The following works in all browsers except IE (I'm testing in IE 9).

jQuery.support.cors = true;
...
        $.ajax(
            url + "messages/postMessageReadByPersonEmail",
            {
                crossDomain: true,
                data: {
                    messageId       : messageId,
                    personEmail     : personEmail
                },
                success: function() {
                    alert('marked as read');
                },
                error: function(a,b,c) {
                    alert('failed');
                },
                type: 'post'
            }
        );

I have another function which uses dataType: 'jsonp', but I don't need any data returned on this AJAX call. My last resort will be to return some jibberish wrapped in JSONP just to make it work.

Any ideas why IE is screwing up with a CORS request that returns no data?
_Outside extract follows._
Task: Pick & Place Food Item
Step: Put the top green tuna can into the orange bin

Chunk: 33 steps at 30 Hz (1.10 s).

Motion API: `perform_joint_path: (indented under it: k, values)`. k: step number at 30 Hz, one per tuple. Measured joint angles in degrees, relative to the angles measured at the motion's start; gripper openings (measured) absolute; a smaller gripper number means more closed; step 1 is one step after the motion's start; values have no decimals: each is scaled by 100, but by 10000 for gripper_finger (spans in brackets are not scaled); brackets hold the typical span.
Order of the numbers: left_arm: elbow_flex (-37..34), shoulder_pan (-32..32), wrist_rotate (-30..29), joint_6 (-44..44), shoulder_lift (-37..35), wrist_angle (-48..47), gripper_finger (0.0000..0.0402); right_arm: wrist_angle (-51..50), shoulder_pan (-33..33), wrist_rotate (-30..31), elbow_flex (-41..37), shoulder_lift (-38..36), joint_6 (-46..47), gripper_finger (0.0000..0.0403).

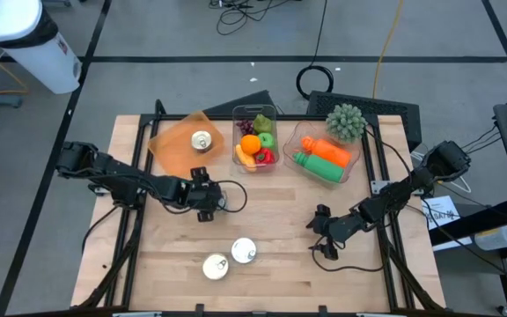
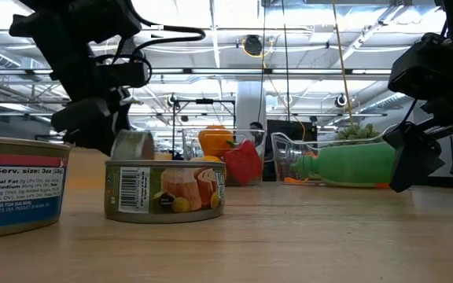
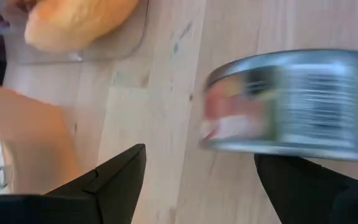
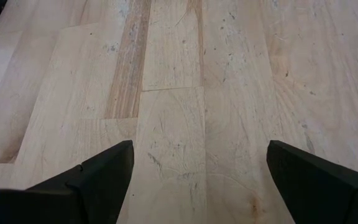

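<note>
Butcher-block wood made up the table point(image 1: 271, 255), pale planks with darker streaks and visible grain; around it was grey concrete floor with cables, a white bin point(image 1: 33, 44) off past the far-left corner, and the low view showed a big open room with ceiling trusses and lights behind.

Using the orange mat point(image 1: 179, 141) as the landmark: it was a flat, thin sheet at the far-left of the table with one small metal can point(image 1: 202, 140) sitting on it, shiny lid up; just to its right sat a clear plastic tub point(image 1: 255, 113) of toy fruit, glossy orange, green and red pieces; further right another clear tub point(image 1: 304, 141) held a green bottle point(image 1: 317, 167) and an orange bottle point(image 1: 334, 151), with a spiky green plant point(image 1: 346, 122) at its far edge.

Two more cans lay well toward the near edge from the mat, a short round tin point(image 1: 244, 251) with a fish picture label and a barcode, and a second tin point(image 1: 215, 266) touching or just beside it, both silver-topped.

Left gripper point(image 1: 206, 210) hovered just on the near side of the mat, fingers spread apart, nothing between them; right gripper point(image 1: 322, 236) was well to the right of the mat over bare wood, also spread wide and empty.
</note>
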Motion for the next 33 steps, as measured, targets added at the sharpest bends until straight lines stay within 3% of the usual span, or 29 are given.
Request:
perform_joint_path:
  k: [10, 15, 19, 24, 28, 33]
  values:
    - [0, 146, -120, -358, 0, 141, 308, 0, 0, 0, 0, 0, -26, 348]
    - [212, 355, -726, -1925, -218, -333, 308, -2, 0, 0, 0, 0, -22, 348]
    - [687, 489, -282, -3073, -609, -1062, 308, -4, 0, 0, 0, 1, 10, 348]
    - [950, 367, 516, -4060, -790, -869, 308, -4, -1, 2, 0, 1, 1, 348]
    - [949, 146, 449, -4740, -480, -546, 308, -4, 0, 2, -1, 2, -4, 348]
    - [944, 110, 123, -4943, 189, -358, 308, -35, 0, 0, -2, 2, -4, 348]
Groove answered 19/4, 2012 at 15:56 Comment(1)
Since none of the proposed answers worked for me (I had to pass cookies into the CORS request as well, which is a no-no when using XDomainRequest), here's a work-around : blog.gauffin.org/2014/04/…. Proxying to the rescue! :pHeadsman
G
150

This is a known bug with jQuery. The jQuery team has "no plans to support this in core and is better suited as a plugin." (See this comment). IE does not use the XMLHttpRequest, but an alternative object named XDomainRequest.

There is a plugin available to support this in jQuery, which can be found here: https://github.com/jaubourg/ajaxHooks/blob/master/src/xdr.js

EDIT The function $.ajaxTransport registers a transporter factory. A transporter is used internally by $.ajax to perform requests. Therefore, I assume you should be able to call $.ajax as usual. Information on transporters and extending $.ajax can be found here.
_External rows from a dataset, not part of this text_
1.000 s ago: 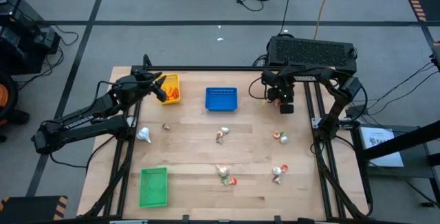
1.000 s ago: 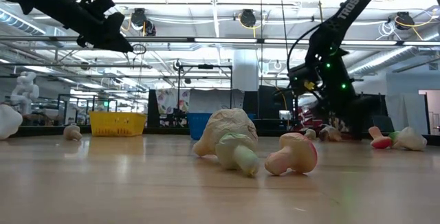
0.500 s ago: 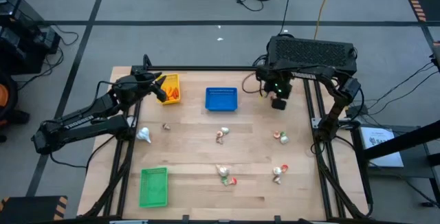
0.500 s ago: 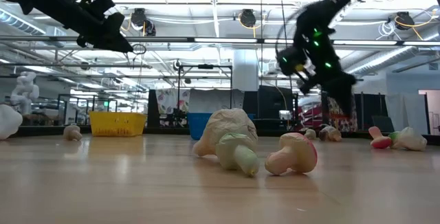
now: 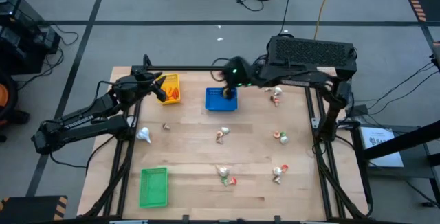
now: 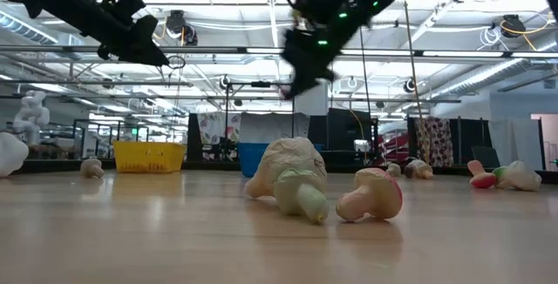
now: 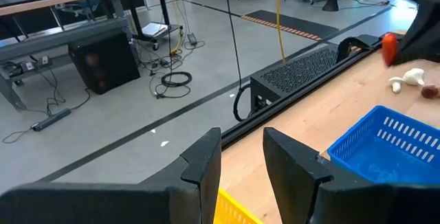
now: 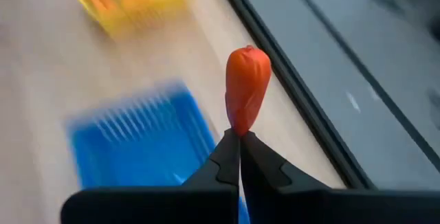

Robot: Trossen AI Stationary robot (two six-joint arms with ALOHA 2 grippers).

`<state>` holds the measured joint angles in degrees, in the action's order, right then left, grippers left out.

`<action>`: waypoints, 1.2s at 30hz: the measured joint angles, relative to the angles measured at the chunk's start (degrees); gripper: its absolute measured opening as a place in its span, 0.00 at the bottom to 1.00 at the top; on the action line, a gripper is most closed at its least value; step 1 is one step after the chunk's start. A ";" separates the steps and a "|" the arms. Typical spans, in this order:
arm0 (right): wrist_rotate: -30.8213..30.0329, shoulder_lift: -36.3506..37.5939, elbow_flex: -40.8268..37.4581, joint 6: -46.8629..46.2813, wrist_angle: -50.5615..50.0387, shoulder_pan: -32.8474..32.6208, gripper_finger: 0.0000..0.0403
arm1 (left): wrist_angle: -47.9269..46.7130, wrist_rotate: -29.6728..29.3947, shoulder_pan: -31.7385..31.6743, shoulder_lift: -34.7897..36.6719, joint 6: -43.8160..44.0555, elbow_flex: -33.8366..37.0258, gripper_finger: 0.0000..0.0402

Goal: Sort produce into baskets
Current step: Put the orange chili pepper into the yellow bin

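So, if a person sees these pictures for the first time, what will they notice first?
Probably the orange carrot piece pinched at its end in the right gripper, raised above the blue basket at the table's far edge. Next, the yellow basket with orange pieces inside, under the left gripper. The green basket sits apart at the near left, with small vegetables scattered between them.

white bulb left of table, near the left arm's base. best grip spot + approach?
Take the white bulb across its rounded body, coming straight down from above. It lies alone on bare table, with only a small brownish piece nearby, so the fingers have room on both sides. Its narrower end looks too slim to pinch reliably. The left gripper, hovering by the yellow basket, is the closer one.
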<state>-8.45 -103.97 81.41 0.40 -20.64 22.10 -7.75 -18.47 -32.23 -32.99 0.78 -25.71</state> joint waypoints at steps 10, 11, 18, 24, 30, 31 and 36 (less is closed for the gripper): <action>1.76 -21.26 15.12 -11.29 21.37 -5.30 0.00 | -0.87 -4.09 0.00 0.20 -1.53 0.02 0.29; 2.47 -23.85 18.30 -11.66 20.88 -5.64 0.00 | -1.05 -5.90 0.00 0.18 -1.57 0.02 0.29; 4.24 -40.62 42.61 -15.13 17.51 -7.12 0.00 | -1.63 -10.35 0.02 0.17 -2.47 0.02 0.29; 4.83 -48.92 53.61 -16.28 15.66 -7.27 0.00 | -1.74 -10.35 0.01 0.17 -2.69 0.02 0.29; 5.42 -49.02 53.05 -16.47 15.67 -7.56 0.04 | -1.74 -10.33 0.01 0.17 -2.91 0.02 0.29; 5.40 -49.02 53.03 -16.47 15.56 -7.50 0.06 | -1.74 -10.33 0.02 0.17 -2.93 0.02 0.29; 5.48 -49.02 53.02 -17.99 15.66 -7.42 0.13 | -1.72 -10.33 0.01 0.17 -2.83 0.02 0.29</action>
<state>-2.97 -152.99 134.43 -17.59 -4.98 14.68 -9.47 -28.80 -32.22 -32.82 -2.06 -25.69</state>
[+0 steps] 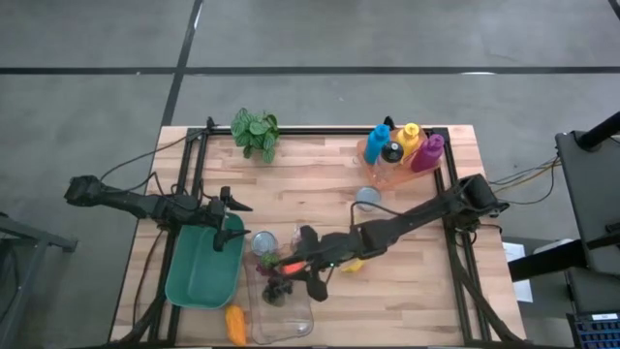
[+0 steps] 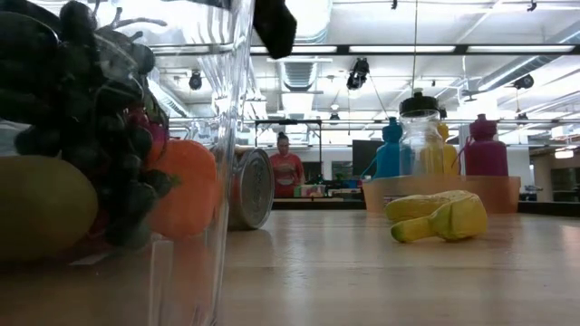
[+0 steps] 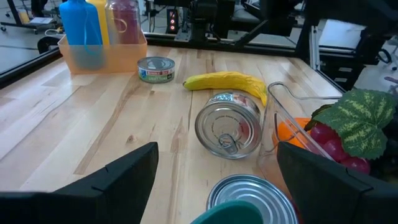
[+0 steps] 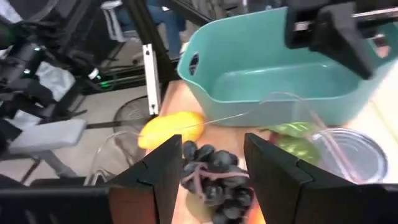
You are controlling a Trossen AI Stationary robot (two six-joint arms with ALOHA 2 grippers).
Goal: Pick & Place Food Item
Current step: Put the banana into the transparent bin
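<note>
While the right gripper (image 1: 291, 264) hung over the clear bin (image 1: 281, 301) at the table's front edge, its jaws stood partly apart w/ nothing clamped between them. Just below them lay the grapes (image 4: 214, 174), inside the bin beside an orange fruit (image 2: 181, 199). I'd judge that item placed, or as good as.

Left to do, prob.: a banana (image 1: 354, 264) sat on the bare wood just right of the bin, and a yellow-orange fruit (image 1: 234, 325) lay at the very front edge, close to dropping off.

The left gripper (image 1: 232, 218) waited over the teal tub (image 1: 199, 271) near the front-left corner, jaws wide apart, empty.

Room was tight: tub, two cans (image 3: 230, 124) and bin crowded together. Open wood lay mid-table, toward the bottle tray (image 1: 402, 150) at the back-right corner.
</note>
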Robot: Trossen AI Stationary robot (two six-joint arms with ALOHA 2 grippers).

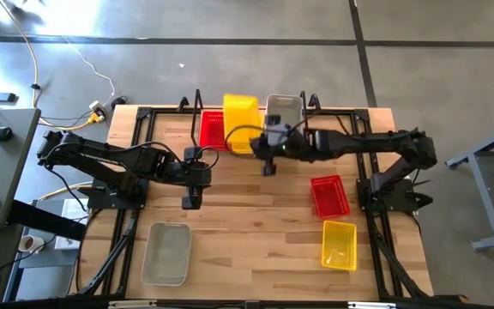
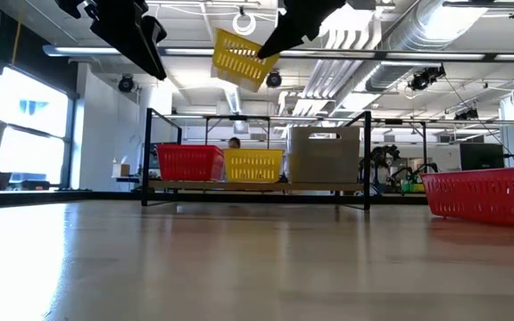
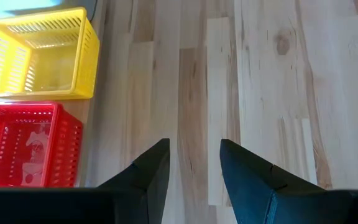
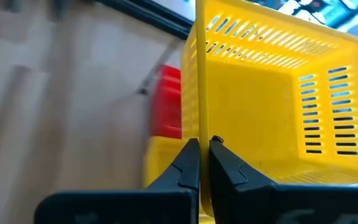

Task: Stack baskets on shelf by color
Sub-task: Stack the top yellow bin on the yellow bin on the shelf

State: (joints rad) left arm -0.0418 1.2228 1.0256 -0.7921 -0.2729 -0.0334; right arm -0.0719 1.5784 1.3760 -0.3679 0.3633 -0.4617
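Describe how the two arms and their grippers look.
Both arms are dark, jointed and slim, on black frames. The left gripper has two black tapered fingers with angular tips. The right gripper has matching black fingers; a pale grey block sits at its wrist in the high view.

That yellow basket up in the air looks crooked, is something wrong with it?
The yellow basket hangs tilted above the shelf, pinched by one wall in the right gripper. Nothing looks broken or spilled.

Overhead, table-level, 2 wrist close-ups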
Also, a perhaps better version of this plugin can be found here.

Two other notes:

  1. The object XDomainRequest was introduced from IE8 and will not work in versions below.
  2. From IE10 CORS will be supported using a normal XMLHttpRequest.

Edit 2: http to https problem

Requests must be targeted to the same scheme as the hosting page

This restriction means that if your AJAX page is at http://example.com, then your target URL must also begin with HTTP. Similarly, if your AJAX page is at https://example.com, then your target URL must also begin with HTTPS.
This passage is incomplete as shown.